§ TRY IT
After finding the line that contains "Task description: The" in the material below, print that line and all subsequent lines exactly, up to and including the last.

______

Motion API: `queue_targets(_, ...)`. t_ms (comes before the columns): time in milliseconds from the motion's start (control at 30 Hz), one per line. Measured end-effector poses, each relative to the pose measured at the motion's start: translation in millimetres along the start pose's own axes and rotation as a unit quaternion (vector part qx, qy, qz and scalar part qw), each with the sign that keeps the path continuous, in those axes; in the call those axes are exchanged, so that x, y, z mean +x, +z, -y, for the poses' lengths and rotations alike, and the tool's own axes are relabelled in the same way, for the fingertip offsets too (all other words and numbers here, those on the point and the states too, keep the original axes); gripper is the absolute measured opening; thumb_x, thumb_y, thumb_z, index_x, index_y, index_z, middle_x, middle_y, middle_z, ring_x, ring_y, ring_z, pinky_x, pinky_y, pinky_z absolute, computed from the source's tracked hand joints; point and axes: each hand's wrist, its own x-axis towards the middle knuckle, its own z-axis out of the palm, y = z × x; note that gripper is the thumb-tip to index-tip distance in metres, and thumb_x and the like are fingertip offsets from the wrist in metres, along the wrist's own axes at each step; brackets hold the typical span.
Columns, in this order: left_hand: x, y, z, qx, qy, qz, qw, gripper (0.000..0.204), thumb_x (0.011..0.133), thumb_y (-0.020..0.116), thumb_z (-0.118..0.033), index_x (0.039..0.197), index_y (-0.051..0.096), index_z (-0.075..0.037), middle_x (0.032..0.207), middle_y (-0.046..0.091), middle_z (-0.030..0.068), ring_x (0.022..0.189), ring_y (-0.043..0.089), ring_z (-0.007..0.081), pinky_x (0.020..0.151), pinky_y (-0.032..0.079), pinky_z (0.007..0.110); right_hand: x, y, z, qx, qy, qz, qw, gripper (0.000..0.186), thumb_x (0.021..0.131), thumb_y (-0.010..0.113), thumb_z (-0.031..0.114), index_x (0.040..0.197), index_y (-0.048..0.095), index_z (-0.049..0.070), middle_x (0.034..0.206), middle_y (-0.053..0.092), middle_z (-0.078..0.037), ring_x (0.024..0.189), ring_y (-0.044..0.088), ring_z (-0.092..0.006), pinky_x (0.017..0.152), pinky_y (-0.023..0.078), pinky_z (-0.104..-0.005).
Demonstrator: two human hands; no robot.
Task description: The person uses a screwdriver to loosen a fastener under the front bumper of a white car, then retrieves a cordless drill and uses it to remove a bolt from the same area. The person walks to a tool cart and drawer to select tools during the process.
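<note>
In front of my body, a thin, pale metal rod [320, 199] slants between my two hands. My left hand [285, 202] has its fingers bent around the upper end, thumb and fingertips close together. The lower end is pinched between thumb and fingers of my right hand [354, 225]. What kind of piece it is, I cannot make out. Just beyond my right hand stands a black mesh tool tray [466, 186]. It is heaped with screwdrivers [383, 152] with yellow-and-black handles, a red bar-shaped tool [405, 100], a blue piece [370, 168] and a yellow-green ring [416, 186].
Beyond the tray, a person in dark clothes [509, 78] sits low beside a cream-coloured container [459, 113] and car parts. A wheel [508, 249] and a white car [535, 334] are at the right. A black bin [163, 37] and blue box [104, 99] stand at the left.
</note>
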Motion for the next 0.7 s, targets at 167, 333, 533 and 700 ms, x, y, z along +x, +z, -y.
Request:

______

§ YOUR SOLUTION
Task description: The person uses a screwdriver to loosen a fastener under the front bumper of a white car, then retrieves a cordless drill and uses it to remove a bolt from the same area. The person walks to a tool cart and drawer to select tools during the process.
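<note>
In front of my body, a thin, pale metal rod [320, 199] slants between my two hands. My left hand [285, 202] has its fingers bent around the upper end, thumb and fingertips close together. The lower end is pinched between thumb and fingers of my right hand [354, 225]. What kind of piece it is, I cannot make out. Just beyond my right hand stands a black mesh tool tray [466, 186]. It is heaped with screwdrivers [383, 152] with yellow-and-black handles, a red bar-shaped tool [405, 100], a blue piece [370, 168] and a yellow-green ring [416, 186].
Beyond the tray, a person in dark clothes [509, 78] sits low beside a cream-coloured container [459, 113] and car parts. A wheel [508, 249] and a white car [535, 334] are at the right. A black bin [163, 37] and blue box [104, 99] stand at the left.
</note>
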Motion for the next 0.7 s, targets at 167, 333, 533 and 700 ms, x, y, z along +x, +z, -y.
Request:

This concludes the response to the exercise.